TECHNOLOGIE
Cartographier la structure de la cornée humaine
Obtenir une information précise sur la structure de la cornée est essentiel pour comprendre sa capacité à garantir une bonne acuité visuelle. Une équipe a développé une approche originale combinant la microscopie dite SHG et la polarimétrie pour imager la microstructure sous forme de lamelles de dix cornées humaines. L’un des rôles fondamentaux de la cornée est de contribuer à la focalisation de la lumière sur notre rétine. Sa forme courbe, et donc sa capacité de focalisation, doivent être parfaitement stables afin d’assurer une image nette malgré les différents chocs et frottements reçus au cours d’une journée
La cornée est ainsi composée de plusieurs centaines de lamelles de collagène empilées les unes sur les autres selon des orientations variables. Mais la transparencede ce tissu, indispensable à l’acuité visuelle, est un frein à son imagerie par les microscopes optiques conventionnels. De fait, la caractérisation insuffisante de la structure lamellaire de la cornée limite aujourd’hui la compréhension du lien entre structure et fonction de ce tissu, notamment au niveau de ses propriétés mécaniques. Ainsi, certaines pathologies en lien avec une structure défectueuse de la cornée, par exemple le kératocône, restent encore aujourd’hui mal comprises.

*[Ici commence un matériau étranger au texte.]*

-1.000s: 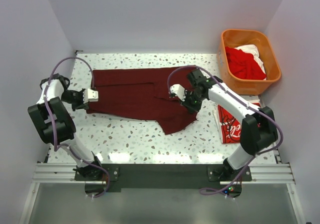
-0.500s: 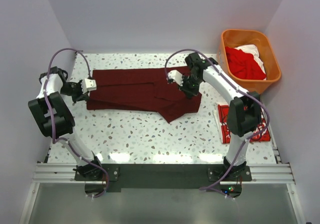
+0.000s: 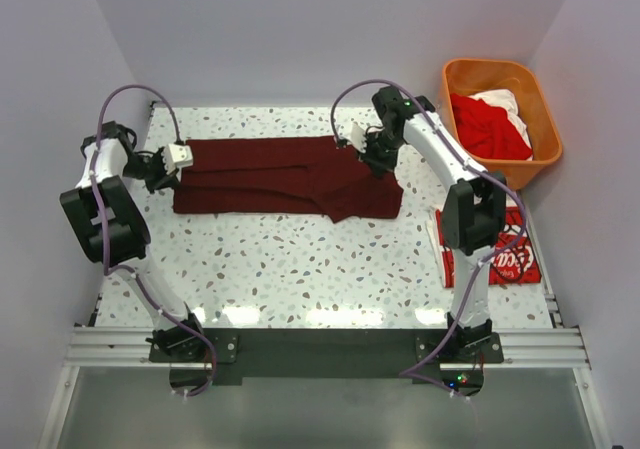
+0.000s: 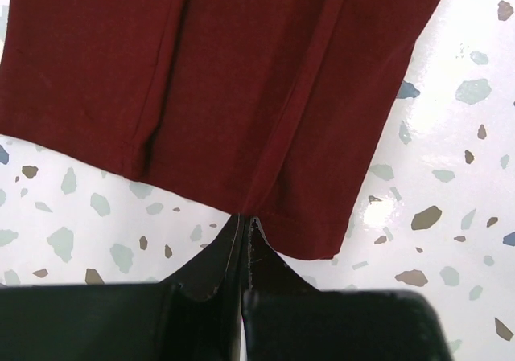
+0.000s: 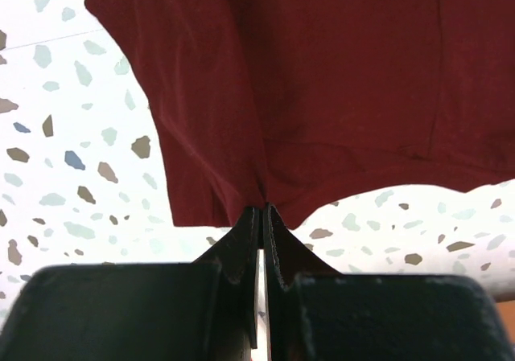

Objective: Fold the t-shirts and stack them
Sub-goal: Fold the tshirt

Dans un travail récent, une équipe du Laboratoire d’optique et biosciences (LOB, CNRS / Ecole Polytechnique / Inserm) a utilisé une technique d’imagerie optique tridimensionnelle (3D) récente, la microscopie par génération de seconde harmonique(dite microscopie « SHG ») pour visualiser spécifiquement le collagène sans aucun marquage préalable. L’originalité de leur approche est de jouer sur la polarisation de la lumière (la direction du champ électrique de l’onde optique) pour révéler la direction des fibrilles de collagène qui composent les lamelles de la cornée. Cette imagerie est effectuée en réflexion, ce qui permet de l’envisager à terme comme diagnostic in vivo, et donne par ailleurs des résultats bien plus précis qu’en transmission.
Dix cornées humaines intactes ont ainsi pu être caractérisées, et ont servi à valider la méthode, car la polarimétrie SHG n’avait jamais été mise en place sur des tissus d’une telle épaisseur (environ 600 µm). En particulier, les chercheuses et chercheurs montrent pour la première fois que si les lamelles de la cornée humaine sont globalement orientées selon deux directions perpendiculaires, leur direction majoritaire évolue avec la profondeur.
Cette étude ouvre la voie vers de nouvelles caractérisations prometteuses de la cornée, comme la cartographie de la taille et de la répartition des lamelles en fonction de la profondeur, mais également en fonction de la position (centre ou périphérie du tissu). Ces informations permettront d’alimenter des modélisations mécaniques de comportement de la cornée lors de variations de pression intraoculaire ou de processus de cicatrisation. Enfin, l’étude de tissus pathologiques précisera le rôle de la structure défectueuse de la cornée dans le cas de certaines maladies. Ces résultats sont publiés dans la revue Light: Science and Applications.
Références
Unveiling the lamellar structure of the human cornea over its full thickness using polarization-resolved SHG microscopy,
Clothilde Raoux, Anatole Chessel, Pierre Mahou, Gaël Latour et Marie-Claire Schanne-Klein,
paru le 2 août 2023 dans Light: Science and Applications.